-- Your instructions --
If a line of the data below holds the word "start", list it.

-- Data below --
· · · · ·

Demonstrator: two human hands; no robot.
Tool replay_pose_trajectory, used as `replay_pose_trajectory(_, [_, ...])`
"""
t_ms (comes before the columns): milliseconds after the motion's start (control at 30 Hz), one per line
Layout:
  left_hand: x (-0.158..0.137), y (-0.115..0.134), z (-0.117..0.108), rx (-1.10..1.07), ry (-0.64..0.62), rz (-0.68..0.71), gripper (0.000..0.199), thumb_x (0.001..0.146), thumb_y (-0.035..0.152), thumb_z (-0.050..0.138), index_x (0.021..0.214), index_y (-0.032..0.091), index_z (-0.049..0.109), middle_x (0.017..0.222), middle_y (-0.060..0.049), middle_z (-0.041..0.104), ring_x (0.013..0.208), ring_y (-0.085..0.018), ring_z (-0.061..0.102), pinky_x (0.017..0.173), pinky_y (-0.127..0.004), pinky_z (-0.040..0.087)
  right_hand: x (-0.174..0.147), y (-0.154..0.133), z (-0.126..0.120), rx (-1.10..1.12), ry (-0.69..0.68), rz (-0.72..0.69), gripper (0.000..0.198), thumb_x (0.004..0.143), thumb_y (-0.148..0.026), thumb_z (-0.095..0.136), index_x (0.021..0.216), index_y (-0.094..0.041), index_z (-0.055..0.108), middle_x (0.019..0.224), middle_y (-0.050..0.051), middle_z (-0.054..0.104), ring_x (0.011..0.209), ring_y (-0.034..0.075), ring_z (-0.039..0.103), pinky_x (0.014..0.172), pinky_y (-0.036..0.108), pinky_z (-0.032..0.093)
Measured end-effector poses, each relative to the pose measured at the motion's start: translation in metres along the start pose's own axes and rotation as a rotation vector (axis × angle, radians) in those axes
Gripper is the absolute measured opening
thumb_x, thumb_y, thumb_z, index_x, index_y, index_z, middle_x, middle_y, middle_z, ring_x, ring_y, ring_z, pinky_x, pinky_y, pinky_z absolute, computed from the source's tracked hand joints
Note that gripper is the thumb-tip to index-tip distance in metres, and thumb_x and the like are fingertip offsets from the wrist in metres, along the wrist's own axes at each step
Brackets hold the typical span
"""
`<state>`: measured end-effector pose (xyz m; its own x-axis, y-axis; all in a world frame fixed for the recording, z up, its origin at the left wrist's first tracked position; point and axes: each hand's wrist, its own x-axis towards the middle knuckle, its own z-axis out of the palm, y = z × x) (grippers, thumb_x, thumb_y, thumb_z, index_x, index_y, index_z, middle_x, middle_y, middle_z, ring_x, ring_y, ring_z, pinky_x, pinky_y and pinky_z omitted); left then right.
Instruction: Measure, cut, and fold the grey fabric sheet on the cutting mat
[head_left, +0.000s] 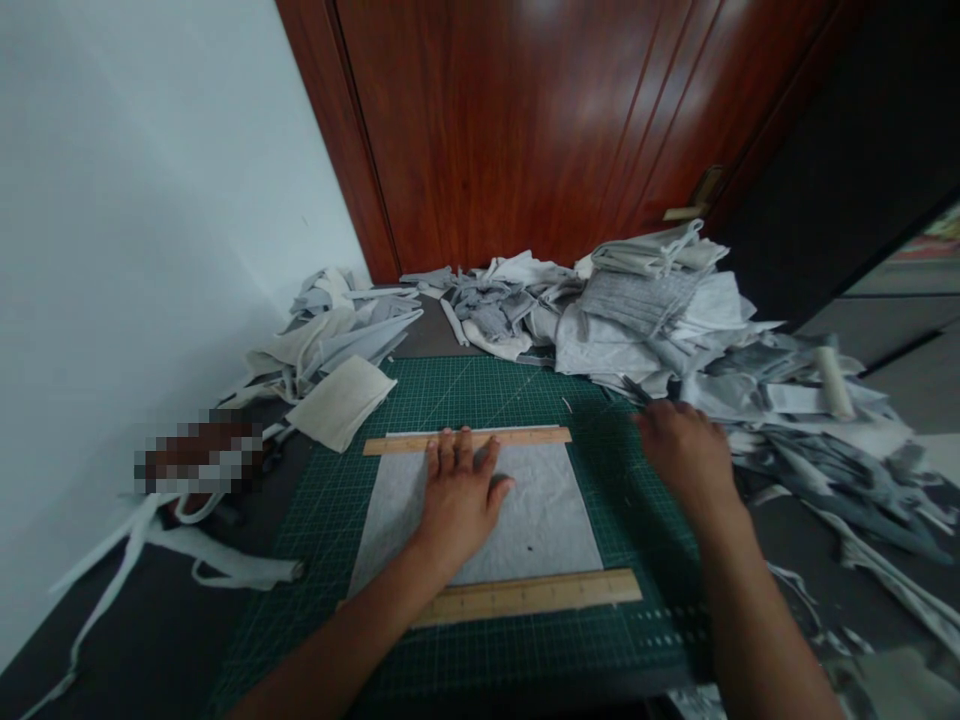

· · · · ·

-- Final answer --
t_ms (comes before the columns): milliseconds after the motion's start (control at 30 Hz), one per line
Measured end-effector poses, each relative to the pose measured at the motion's start: translation in metres along the start pose's own axes and rotation as a rotation vector (axis × angle, radians) in those axes

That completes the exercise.